Groenland, le pays qui n’était pas à vendre 🇬🇱 : Mo Malø 🇫🇷

Titre : Groenland, le pays qui n’était pas à vendre 🇬🇱

Auteur : Mo Malø 🇫🇷
Édition : La Martinière (03/10/2025) – 192 pages

Résumé :
Quelque part au Groenland, dans un futur proche…

Contraint par des ravisseurs qui menacent de s’en prendre à sa fille et sa femme, Frederik Karlsen, nouveau Premier ministre groenlandais, met son pays aux enchères.

États-Unis, Chine, Russie et Danemark s’affrontent dans une course effrénée, prêts à débourser des milliards pour s’approprier l’île-continent et ses ressources inestimables.

Retenu dans une cabane isolée, Karlsen parvient malgré tout à envoyer des messages codés qui mettent la police de Nuuk sur sa trace…

Critique :
Ce roman, aux accents dystopiques, est court (192 pages), mais ne manque pas de profondeur. Il est bref, mais intense, il est rapide, mais une fois arrivé tout au bout, il n’y a plus rien à ajouter.

192 pages, préliminaires et douche comprise, les préliminaires étant réduits à ce qu’il fallait pour nous mettre dans le bain.

La preuve que la taille et la longueur ne sont pas importantes, si le rapport est de qualité (oui, vous pouvez penser à ce que vous avez envie de penser, bande d’esprits mal tournés). Et dans ce cas-ci, il était de très bonne qualité…

Acheter un pays, ça paraît fou, non ? Oui, je sais, dans le temps, des pays ont vendu des territoires à d’autres (la France vendant la Louisiane aux colons américains, entre autre), mais de nos jours, cela semble être de la science-fiction.

Hélas, la réalité est toujours plus forte que la fiction, elle arrive toujours à la dépasser. Un sociopathe blond (ex-orange) peroxydé nous l’a, une fois de plus, rappelé, lui qui parait sorti tout droit du cerveau dérangé d’un écrivain qui aurait eu dans l’idée de créer un personnage improbable, irréel, exagéré dans tous les sens.

Pas vraiment de temps mort, dans ce court roman qui emprunte le compte à rebours d’un 24h chrono en le limitant à 5h. Le Premier Ministre du Groenland a 5h pour faire monter les enchères. La vente ? Le Groenland… Sinon, sa femme et sa fille feront le grand plongeon dans des eaux super méga froides. Mort assurée en quelques minutes par hypothermie. Pas la plus belle des morts.

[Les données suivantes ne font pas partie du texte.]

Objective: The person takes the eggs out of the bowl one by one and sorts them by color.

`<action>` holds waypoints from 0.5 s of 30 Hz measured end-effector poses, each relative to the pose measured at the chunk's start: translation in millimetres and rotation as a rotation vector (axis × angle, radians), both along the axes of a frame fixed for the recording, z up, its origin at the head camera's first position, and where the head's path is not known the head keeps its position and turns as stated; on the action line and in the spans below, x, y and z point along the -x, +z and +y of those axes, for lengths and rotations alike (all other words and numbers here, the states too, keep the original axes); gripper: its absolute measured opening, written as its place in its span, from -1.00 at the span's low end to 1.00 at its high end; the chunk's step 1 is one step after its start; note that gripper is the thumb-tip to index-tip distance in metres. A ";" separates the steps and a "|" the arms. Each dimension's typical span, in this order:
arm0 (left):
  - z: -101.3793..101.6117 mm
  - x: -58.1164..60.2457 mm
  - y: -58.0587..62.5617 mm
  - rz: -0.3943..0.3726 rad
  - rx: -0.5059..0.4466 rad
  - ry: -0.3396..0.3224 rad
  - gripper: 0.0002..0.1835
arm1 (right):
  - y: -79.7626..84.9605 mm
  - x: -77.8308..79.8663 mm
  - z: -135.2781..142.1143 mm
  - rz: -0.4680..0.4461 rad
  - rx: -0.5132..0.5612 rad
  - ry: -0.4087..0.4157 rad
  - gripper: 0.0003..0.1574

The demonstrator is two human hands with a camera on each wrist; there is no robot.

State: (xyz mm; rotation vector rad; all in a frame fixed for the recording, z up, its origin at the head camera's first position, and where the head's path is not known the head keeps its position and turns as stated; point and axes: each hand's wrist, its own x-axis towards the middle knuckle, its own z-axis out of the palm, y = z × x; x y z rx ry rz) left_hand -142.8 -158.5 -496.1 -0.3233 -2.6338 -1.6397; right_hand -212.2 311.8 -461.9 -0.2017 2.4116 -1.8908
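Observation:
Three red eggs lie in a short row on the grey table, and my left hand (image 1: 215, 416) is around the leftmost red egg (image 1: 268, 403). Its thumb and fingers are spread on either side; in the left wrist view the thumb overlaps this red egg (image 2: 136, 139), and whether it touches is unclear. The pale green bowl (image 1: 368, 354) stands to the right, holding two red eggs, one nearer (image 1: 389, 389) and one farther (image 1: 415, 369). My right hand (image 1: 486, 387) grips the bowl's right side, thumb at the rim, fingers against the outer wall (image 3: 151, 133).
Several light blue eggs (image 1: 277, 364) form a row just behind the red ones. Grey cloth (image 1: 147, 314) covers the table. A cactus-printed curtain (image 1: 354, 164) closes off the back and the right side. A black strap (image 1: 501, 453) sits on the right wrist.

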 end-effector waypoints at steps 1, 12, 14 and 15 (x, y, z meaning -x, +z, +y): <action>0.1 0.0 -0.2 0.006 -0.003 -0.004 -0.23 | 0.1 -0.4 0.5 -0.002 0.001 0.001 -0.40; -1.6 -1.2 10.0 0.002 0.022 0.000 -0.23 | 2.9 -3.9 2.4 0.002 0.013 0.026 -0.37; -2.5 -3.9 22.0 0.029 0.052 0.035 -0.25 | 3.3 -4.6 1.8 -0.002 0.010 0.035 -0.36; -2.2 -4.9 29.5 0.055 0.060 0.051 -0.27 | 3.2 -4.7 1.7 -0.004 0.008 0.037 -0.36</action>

Que fait la police ? Elle fait ce qu’elle peut, mais vu l’immensité du territoire, elle est paumée, la police !

Oui, le contexte de ce roman fait froid dans le dos, parce qu’il pourrait être réel, parce qu’il pourrait ne pas être une fiction et que dans un avenir proche, ce récit pourrait se produire, sans la prise d’otages, même, ce qui serait encore pire. Tout à un prix, il suffit de trouver lequel.

Un thriller dystopique angoissant, glaçant, qui se dévore d’une traite et qui parle de l’avidité humaine, notamment celles des grandes puissances qui veulent exploiter la Terre jusqu’à ce qu’il n’y ait plus rien à extraire, pomper, voler, traire, plumer, tondre (tiens, comme les puissants font avec nous, les petits).

On peut crever la gueule ouverte, ils s’en foutent, les puissants (et tout le monde s’en fout, aussi), voulant juste s’en mettre plein les poches, oubliant, un peu vite, qu’ils sont mortels aussi et que leurs gosses devront vivre dans les horreurs qu’ils auront commises et qu’ils leur laisseront en donation.

Un thriller à découvrir, parce qu’il joue avec nos peurs, nous fait monter la pression sanguine, augmenter notre rythme cardiaque, avant de nous décrocher la mâchoire. Oui, ça fait mal, mais c’est salutaire.